Data to examine

★ ★ ★ ★ ★

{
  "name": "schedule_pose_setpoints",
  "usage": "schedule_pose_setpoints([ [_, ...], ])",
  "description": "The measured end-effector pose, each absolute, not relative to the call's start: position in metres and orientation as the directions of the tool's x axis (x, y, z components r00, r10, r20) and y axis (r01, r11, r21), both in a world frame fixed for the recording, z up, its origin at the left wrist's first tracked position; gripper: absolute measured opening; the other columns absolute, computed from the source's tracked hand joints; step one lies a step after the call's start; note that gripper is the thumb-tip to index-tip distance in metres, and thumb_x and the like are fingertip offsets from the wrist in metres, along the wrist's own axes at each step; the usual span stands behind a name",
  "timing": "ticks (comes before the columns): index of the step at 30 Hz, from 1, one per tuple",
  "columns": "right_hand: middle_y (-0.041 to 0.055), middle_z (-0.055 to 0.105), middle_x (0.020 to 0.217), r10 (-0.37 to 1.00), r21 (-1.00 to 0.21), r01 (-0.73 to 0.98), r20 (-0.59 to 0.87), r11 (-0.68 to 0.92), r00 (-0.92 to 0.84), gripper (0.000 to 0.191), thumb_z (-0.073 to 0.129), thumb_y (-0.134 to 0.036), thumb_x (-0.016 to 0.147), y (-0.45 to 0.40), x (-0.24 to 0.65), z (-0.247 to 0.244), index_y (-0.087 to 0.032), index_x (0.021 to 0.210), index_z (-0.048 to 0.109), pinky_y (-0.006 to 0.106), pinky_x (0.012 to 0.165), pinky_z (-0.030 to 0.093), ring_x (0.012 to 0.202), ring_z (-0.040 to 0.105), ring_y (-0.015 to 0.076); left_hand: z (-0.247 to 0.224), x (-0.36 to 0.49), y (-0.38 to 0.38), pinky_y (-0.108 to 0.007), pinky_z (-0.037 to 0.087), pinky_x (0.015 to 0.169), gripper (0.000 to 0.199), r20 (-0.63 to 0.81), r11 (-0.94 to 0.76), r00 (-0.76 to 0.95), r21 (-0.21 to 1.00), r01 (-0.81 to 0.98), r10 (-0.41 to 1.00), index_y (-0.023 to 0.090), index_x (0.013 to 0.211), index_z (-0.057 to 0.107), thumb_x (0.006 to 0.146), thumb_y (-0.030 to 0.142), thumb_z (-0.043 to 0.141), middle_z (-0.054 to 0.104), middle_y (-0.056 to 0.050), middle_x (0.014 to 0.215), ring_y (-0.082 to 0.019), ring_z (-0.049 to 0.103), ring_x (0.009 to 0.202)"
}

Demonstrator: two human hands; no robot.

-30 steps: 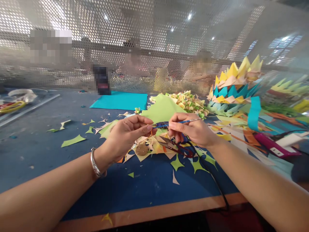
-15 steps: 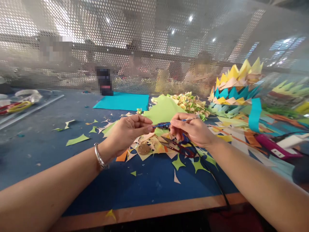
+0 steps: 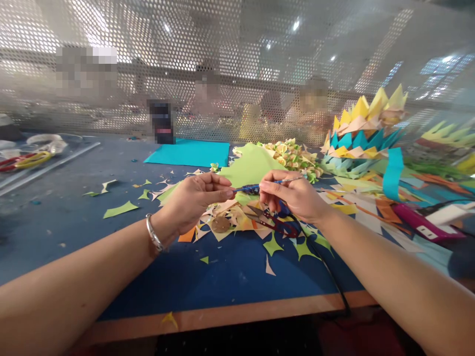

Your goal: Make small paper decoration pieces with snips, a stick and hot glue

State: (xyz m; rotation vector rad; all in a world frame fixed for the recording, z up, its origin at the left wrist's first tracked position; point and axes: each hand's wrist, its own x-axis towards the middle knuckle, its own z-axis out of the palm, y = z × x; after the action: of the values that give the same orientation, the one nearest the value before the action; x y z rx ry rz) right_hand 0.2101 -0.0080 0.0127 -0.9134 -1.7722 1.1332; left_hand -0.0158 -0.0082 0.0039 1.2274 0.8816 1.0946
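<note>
My left hand (image 3: pixel 200 198), a silver bangle on its wrist, pinches the left end of a slim blue pen-like tool (image 3: pixel 248 189) between thumb and fingertips. My right hand (image 3: pixel 287 195) grips the same tool farther right, and its thin pale end sticks out past the fingers. The tool lies almost level above the paper scraps. Just below my right hand are small red-handled thread snips (image 3: pixel 274 223), their blades pointing left. A round brown disc (image 3: pixel 221 224) rests on the scraps below and between my hands. Behind them lies a light green paper sheet (image 3: pixel 250 165).
A turquoise sheet (image 3: pixel 189 153) and a pile of small paper flowers (image 3: pixel 293 155) lie farther back. Tiered spiky paper crowns (image 3: pixel 363 133) stand at right, near a purple power strip (image 3: pixel 426 222). A black cable (image 3: pixel 334 277) crosses the front edge. Yellow-handled scissors (image 3: pixel 33 160) lie left.
Both hands keep hold of the blue tool in nearly the same place. The view has shifted slightly; little else differs.
</note>
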Motion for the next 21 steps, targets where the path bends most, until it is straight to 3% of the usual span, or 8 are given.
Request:
schedule_pose_setpoints([
  [9, 0.0004, 0.066, 0.066, 0.872, -0.931, 0.118, 0.272, 0.345, -0.408, 0.023, 0.064, -0.034, 0.088, -0.0076, 0.209, 0.0114, -0.017, 0.073, 0.062, 0.02, 0.042, 0.042, 0.046, 0.057, 0.0069, 0.0076, -0.0121, -0.0132, -0.021, 0.051, 0.067, 0.016, -0.132, 0.185, 0.19, 0.937, -0.298, 0.973, 0.015, 0.08, 0.063, 0.073, 0.006, 0.074, 0.068, 0.0, 0.073, -0.013, 0.069, 0.072],
  [21, 0.0001, 0.065, 0.062, 0.889, -0.922, 0.105, 0.324, 0.374, -0.323, 0.024, 0.064, -0.032, 0.086, -0.0036, 0.2135, 0.0127, -0.017, 0.068, 0.064, 0.019, 0.041, 0.045, 0.042, 0.057, 0.007, 0.0051, -0.0188, -0.0034, -0.023, 0.052, 0.073, 0.018, -0.039, 0.092, 0.169, 0.943, -0.319, 0.985, 0.016, 0.087, 0.061, 0.075, 0.01, 0.073, 0.071, -0.002, 0.074, -0.013, 0.069, 0.073],
])
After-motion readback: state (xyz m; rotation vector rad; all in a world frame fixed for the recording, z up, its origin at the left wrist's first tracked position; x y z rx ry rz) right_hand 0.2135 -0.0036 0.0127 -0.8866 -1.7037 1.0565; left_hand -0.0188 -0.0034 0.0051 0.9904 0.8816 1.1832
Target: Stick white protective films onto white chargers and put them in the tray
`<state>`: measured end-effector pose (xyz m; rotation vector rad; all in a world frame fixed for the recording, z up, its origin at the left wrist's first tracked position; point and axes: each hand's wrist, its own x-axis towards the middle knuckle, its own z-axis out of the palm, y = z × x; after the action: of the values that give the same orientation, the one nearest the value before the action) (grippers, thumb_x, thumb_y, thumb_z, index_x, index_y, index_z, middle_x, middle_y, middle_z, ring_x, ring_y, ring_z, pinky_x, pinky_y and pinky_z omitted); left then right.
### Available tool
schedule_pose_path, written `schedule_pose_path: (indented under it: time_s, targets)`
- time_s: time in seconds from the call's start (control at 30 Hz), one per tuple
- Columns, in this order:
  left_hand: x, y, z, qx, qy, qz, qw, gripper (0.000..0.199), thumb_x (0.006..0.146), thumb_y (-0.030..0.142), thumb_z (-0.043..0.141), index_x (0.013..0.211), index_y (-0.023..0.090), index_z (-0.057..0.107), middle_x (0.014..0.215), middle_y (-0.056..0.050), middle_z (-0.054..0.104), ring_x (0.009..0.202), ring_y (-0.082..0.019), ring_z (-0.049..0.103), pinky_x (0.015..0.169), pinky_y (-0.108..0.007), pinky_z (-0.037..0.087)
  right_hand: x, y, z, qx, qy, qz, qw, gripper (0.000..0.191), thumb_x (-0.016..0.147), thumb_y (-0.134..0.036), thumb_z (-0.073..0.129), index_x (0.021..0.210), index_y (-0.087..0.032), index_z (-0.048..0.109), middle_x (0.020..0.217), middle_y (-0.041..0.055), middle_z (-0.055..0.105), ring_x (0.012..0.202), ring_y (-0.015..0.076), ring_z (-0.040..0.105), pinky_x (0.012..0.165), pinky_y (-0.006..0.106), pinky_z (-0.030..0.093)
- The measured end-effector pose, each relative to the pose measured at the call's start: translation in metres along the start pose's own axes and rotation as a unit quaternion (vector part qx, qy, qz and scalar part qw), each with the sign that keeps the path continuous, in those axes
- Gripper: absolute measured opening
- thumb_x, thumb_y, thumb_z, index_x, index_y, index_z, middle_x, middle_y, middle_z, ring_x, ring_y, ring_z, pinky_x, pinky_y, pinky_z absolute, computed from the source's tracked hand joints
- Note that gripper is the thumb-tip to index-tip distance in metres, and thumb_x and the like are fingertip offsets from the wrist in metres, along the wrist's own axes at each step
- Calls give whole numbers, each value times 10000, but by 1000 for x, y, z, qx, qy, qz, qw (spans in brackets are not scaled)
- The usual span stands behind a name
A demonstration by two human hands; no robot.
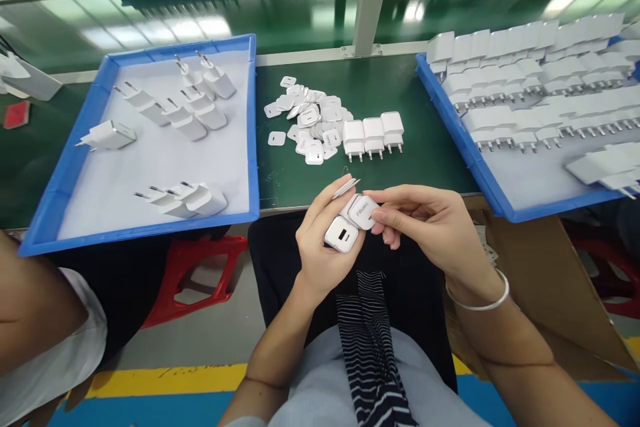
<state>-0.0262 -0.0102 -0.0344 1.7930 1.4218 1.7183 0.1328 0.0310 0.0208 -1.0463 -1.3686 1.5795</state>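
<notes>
Gripping two white chargers (341, 234) side by side, my left hand (320, 247) curls round them just right of the frame's middle. The lower one's end face shows a dark port and a slot. A few thin white covers (346, 188) stick out edge-on between my left fingers; I cannot tell how many. My right hand (425, 220) has thumb and forefinger pinched on a lettered cover (362, 211) at the end of the upper charger, though I cannot tell whether it sits fully flush; the lettering is too small to read. A white bangle (483, 307) circles my right wrist.

Above my hands, on the green table (287, 180), a loose pile of covers (307, 119) lies at centre, with three chargers (373, 135) in a row at its right, prongs toward the bottom of the frame. At left, a blue tray (254, 147) carries scattered chargers (185, 121). At right, another blue tray (555, 207) carries chargers in long rows (520, 80). Lower left, a red stool (183, 257) shows beneath the table, and another person's arm (35, 300) enters at the left edge.
</notes>
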Motion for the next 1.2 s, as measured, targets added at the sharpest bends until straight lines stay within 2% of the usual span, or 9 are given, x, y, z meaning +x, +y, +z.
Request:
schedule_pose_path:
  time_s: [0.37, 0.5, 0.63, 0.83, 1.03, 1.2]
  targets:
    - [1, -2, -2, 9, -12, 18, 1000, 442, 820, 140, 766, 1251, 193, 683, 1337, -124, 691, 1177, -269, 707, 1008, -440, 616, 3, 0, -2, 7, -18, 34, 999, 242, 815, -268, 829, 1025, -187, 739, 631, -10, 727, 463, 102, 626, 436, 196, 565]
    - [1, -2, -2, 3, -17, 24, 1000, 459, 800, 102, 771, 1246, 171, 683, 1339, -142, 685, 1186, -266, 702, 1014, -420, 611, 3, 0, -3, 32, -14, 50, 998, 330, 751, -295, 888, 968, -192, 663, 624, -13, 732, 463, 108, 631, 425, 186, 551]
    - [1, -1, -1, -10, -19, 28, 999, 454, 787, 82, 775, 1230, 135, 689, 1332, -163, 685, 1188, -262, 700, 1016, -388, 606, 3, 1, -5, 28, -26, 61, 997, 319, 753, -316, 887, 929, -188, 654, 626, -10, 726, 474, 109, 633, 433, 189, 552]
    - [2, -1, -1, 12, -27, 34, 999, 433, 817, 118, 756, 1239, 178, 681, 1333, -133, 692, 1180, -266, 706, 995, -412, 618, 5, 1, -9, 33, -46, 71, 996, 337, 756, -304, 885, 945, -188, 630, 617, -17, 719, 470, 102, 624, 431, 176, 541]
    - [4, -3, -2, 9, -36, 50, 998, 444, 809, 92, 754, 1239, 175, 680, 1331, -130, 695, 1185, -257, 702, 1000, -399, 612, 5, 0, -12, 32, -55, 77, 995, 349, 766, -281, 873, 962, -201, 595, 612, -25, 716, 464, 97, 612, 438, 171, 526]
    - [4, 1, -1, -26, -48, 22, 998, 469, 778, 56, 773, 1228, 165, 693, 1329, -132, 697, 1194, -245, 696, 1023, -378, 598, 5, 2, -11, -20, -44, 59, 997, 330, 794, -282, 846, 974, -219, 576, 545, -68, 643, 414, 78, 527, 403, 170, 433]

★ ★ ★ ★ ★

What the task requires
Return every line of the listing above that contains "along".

Answer area
  "description": "The measured end-effector pose, each absolute, not relative to the call's start: position in metres and orientation as the directions of the tool's x axis (x, y, z components r00, r10, r20) and y axis (r01, r11, r21), both in a world frame fixed for the recording, z up, its origin at the left wrist's first tracked position; gripper: absolute measured opening; the other columns absolute, computed from the source's tracked hand joints; step one lies a step after the call's start; note that gripper is the thumb-tip to index-tip distance in metres, and thumb_x and the like are fingertip offsets from the wrist in metres, along the wrist's own axes at each step; the usual span stands behind a name",
- The measured end-effector pose, each relative to the pose measured at the call's start: translation in metres along the start pose's own axes and rotation as a unit quaternion (vector part qx, qy, qz and scalar part qw), each with the sign that keeps the path continuous, in those axes
- Note that gripper is the thumb-tip to index-tip distance in metres, and thumb_x and the like are fingertip offsets from the wrist in metres, along the wrist's own axes at each step

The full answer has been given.